Все замолчали, смущенные, немного отстраняясь от него. Наконец Шаваль заговорил:
- Вот что, господин Денелен, мы не можем продолжать работу, если нам не прибавят по пяти сантимов за вагонетку.
Денелен удивился.
- Как? Пять сантимов? Почему такое требование? Я-то ведь не жалуюсь, что вы плохо делаете крепления... Я не обременяю вас новым тарифом, как администрация Монсу!..
- Может быть, но товарищи из Монсу все же правы. Они не принимают тарифа и требуют увеличения платы на пять сантимов, потому что при нынешних ценах никак нельзя чисто работать... И вот мы требуем пять сантимов прибавки... Эй, вы там, - так ведь?
Послышались утвердительные голоса, шум усилился, жесты становились угрожающими. Мало-помалу все сплотились в тесный круг.
В глазах Денелена блеснул огонь, а его кулак, кулак человека, до безумия любящего твердую власть, инстинктивно сжимался, чтобы не поддаться искушению схватить кого-нибудь за шиворот. Однако он предпочел спорить и взывать к благоразумию.
- Вы хотите пять сантимов? Я допускаю, что работа этого стоит. Только я-то не могу вам их дать. Если я на это пойду, то просто вылечу в трубу... Поймите, что я должен жить хотя бы для того, чтобы и вы могли жить... А у меня больше нет сил: малейшее увеличение себестоимости добычи угля приведет к банкротству... Два года назад, помните, во время последней стачки, я уступил; тогда еще было возможно. Но это повышение платы меня разорило, и я бьюсь вот уже два года... А теперь я скорее соглашусь сейчас же прикрыть свою лавочку, чем через месяц ломать себе голову, где достать денег, чтобы с вами расплатиться.
Шаваль злобно засмеялся в лицо хозяину, который так откровенно выкладывал перед ними свои дела. Другие повесили носы: упрямым, недоверчивым людям никак нельзя было втемяшить, что хозяин не наживает миллионов на своих рабочих.

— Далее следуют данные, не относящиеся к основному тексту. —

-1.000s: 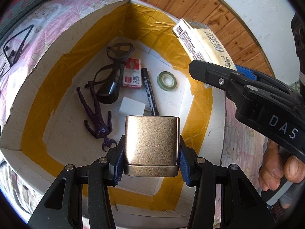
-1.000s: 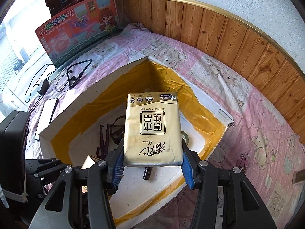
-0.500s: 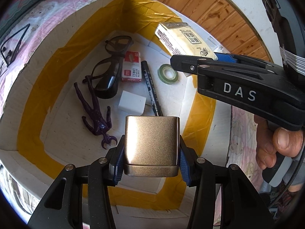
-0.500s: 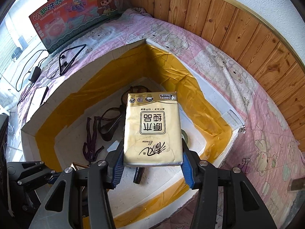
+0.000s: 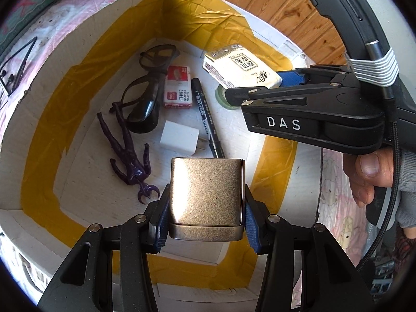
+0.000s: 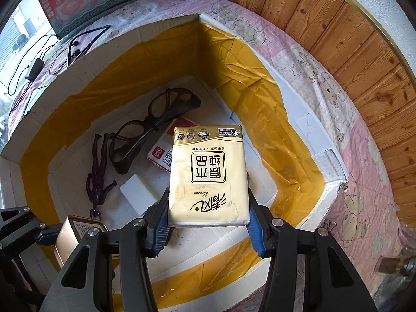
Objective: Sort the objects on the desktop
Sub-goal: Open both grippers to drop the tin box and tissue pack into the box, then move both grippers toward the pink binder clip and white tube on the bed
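My left gripper (image 5: 205,223) is shut on a gold metal box (image 5: 206,197) and holds it over the near end of the white foam box (image 5: 85,26) lined with yellow tape. My right gripper (image 6: 208,227) is shut on a cream tissue pack (image 6: 208,176), low inside that foam box near its far right side. In the left wrist view the tissue pack (image 5: 240,69) hangs just above a green tape roll (image 5: 223,98). The right wrist view shows the gold box (image 6: 70,236) at lower left.
On the foam box floor lie black glasses (image 5: 145,96), a red and white staple box (image 5: 178,87), a black marker (image 5: 206,118), a white block (image 5: 179,137) and a purple toy figure (image 5: 127,156). A pink quilt (image 6: 364,140), cables (image 6: 75,44) and a wooden wall (image 6: 351,46) surround it.
The right gripper has come down into the foam box with the tissue pack, now close over the green tape roll. The left gripper and the gold box have hardly moved.
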The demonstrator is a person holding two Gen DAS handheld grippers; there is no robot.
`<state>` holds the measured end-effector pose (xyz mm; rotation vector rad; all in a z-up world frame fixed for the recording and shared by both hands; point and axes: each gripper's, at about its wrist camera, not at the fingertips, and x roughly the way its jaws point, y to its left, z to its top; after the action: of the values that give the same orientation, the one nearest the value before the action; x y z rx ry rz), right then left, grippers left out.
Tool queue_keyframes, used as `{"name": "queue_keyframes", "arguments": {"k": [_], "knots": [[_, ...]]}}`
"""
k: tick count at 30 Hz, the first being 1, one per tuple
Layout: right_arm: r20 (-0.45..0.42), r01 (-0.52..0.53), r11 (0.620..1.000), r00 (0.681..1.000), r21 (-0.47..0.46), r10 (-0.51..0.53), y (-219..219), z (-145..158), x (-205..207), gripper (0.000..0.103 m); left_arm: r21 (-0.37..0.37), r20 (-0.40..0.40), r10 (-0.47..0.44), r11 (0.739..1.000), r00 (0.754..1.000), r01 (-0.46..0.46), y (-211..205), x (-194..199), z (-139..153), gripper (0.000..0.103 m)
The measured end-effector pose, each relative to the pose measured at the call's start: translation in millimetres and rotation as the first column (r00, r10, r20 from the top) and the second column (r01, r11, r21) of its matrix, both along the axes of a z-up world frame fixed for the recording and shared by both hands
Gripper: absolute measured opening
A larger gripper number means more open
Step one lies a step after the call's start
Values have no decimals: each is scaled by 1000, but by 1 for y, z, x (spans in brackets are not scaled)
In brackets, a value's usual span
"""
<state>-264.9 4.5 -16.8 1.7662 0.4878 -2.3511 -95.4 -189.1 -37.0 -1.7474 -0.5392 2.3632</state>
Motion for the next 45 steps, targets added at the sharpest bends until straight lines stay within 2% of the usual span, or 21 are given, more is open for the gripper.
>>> {"name": "queue_keyframes", "arguments": {"k": [8,16,21,28,32,33,35,36,37,39,42,45], "knots": [[48,-40,997,998,71,37,-3,-10,-4,53,33,26,22,999,999,-23,-5,-4,-4,50],[55,-59,991,997,116,53,-5,-11,0,53,52,43,38,998,998,-40,-8,-7,-6,51],[42,-51,992,998,119,46,-5,-7,6,54,76,67,47,996,997,-52,-11,-9,-7,51],[35,-45,993,999,107,42,-3,-1,12,56,72,69,58,995,996,-63,-16,-11,-2,51],[22,-30,998,999,60,29,-4,13,20,56,17,37,26,999,999,-27,-9,-11,5,52],[21,-24,999,1000,48,23,-3,16,22,56,22,41,31,999,999,-31,-10,-12,5,52],[12,-10,1000,1000,22,10,-3,23,28,56,25,-2,40,999,999,-40,-15,-8,14,52],[7,-3,1000,1000,6,3,-2,27,32,56,3,-16,47,999,999,-47,-17,-9,15,55],[3,2,1000,1000,-6,-2,-1,29,35,56,-13,4,60,998,998,-60,-19,-12,11,54],[-3,17,999,1000,-28,-17,1,35,40,56,40,17,67,997,998,-68,-22,-10,9,54],[-28,29,997,999,-65,-31,5,46,47,56,30,-27,83,996,996,-82,-25,-6,20,54],[-53,39,993,998,-108,-45,11,60,56,56,59,-21,79,995,997,-78,-22,-6,20,55]]}}
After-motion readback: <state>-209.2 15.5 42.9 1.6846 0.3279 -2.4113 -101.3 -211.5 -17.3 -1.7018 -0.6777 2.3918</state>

Тогда Денелен стал настойчивее. Он принялся объяснять им свою постоянную борьбу с Монсу, которое все время начеку, чтобы его проглотить, как только он оплошает и сломает себе шею. Эта страшная конкуренция заставляет его быть экономным, тем более что значительная глубина Жан-Барта увеличивает расходы по добыче - обстоятельство чрезвычайно неблагоприятное, едва уравновешиваемое толщиной угольного слоя. И после той последней забастовки он ни за что не повысил бы заработной платы, если бы необходимость не заставила его тянуться за Монсу, да кабы не страх, что рабочие его покинут. А теперь... пусть они сами подумают о завтрашнем дне! Чего они добьются, когда он вынужден будет все продать и они очутятся под ярмом Правления? Он ведь не царит в далеком неведомом святилище; он не из тех акционеров, что держат управляющих, чтобы стричь рабочего, которого акционер никогда не видал в глаза; он просто хозяин, рискующий не только состоянием, но и всем, что у него есть: своим умом, здоровьем, даже жизнью. Прекращение работы - смерть для него, потому что у него нет запасов, а заказы все равно должны быть выполнены. А капитал, затраченный на оборудование, разве может бездействовать? Ведь он взял на себя обязательства. Кто уплатит деньги, доверенные ему друзьями? Это было бы просто банкротством.
- Так вот что, друзья, - сказал Денелен в заключение, - я хотел вас убедить... Нельзя предлагать человеку самого себя погубить, не так ли? Прибавить вам пять сантимов или допустить вашу забастовку - для меня все равно, что перерезать себе горло.
Он умолк. Пронесся ропот. Часть углекопов поколебалась. Некоторые направились к шахте.